He’s dressed up for the wedding in a suit which is on the flashy side of ostentatious, the kind of thing that would have stood out like a sore thumb if Courfeyrac were having the sort of expensive society wedding that his family should have thrown for him, but apparently wasn’t enough to have him noticed by anyone but Marius at this wedding.

“What do you want, Thenardier?” Enjolras asks, suddenly finding that he has no interest in prevaricating. The trees feel as if they would quite like to start closing in around him, but he’s ruthlessly ignoring that.

“You’ve got some things of mine,” Thenardier says. “Files and the like. Emails. All stolen from me.”

Enjolras forces himself to laugh. “You can’t seriously think I still have those. They’re with the police.”

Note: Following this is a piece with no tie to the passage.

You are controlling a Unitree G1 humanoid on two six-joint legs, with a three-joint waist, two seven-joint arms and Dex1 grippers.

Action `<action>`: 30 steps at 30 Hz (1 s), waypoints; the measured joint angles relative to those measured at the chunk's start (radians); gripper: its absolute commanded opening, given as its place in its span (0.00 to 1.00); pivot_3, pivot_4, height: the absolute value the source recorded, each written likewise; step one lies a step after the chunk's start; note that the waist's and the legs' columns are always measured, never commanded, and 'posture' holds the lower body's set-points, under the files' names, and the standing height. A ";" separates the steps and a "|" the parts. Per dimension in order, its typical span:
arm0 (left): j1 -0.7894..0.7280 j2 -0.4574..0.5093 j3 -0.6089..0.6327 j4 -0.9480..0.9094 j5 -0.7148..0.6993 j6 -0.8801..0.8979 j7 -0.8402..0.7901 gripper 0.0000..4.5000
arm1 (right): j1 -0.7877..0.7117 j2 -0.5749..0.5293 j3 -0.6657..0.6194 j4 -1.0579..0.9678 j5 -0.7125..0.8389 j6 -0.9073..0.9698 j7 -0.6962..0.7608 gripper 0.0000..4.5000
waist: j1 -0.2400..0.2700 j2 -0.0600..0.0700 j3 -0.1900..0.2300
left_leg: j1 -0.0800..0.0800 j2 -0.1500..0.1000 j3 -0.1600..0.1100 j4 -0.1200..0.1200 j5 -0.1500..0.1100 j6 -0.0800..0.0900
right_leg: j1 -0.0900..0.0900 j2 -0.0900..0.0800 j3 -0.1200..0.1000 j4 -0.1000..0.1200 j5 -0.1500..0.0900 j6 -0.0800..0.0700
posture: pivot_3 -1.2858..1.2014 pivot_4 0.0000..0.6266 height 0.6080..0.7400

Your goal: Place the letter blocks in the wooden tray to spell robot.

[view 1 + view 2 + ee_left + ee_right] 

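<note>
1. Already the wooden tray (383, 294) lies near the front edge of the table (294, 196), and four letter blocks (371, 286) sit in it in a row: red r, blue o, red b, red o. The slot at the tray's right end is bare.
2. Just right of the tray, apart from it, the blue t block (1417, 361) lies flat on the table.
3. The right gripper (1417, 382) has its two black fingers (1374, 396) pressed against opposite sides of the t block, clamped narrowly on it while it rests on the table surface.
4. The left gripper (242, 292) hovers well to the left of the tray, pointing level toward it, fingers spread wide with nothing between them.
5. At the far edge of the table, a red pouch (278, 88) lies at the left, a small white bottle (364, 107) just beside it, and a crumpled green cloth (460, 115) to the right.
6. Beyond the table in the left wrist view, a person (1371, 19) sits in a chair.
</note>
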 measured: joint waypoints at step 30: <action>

Thenardier hums. “So I’ve heard. I’ve also heard you’re planning to give evidence against me. I’d prefer it if you didn’t.”

He shakes his sleeve slightly and something small and sharply pointed slides down into his hands. It’s so incongruous that it takes a moment for Enjolras to realise that he really is looking at a knife.

“Yes.” Thenardier doesn’t move from the tree, but the whole world has lurched so it feels as if he’s closer. “I really would prefer if you didn’t.”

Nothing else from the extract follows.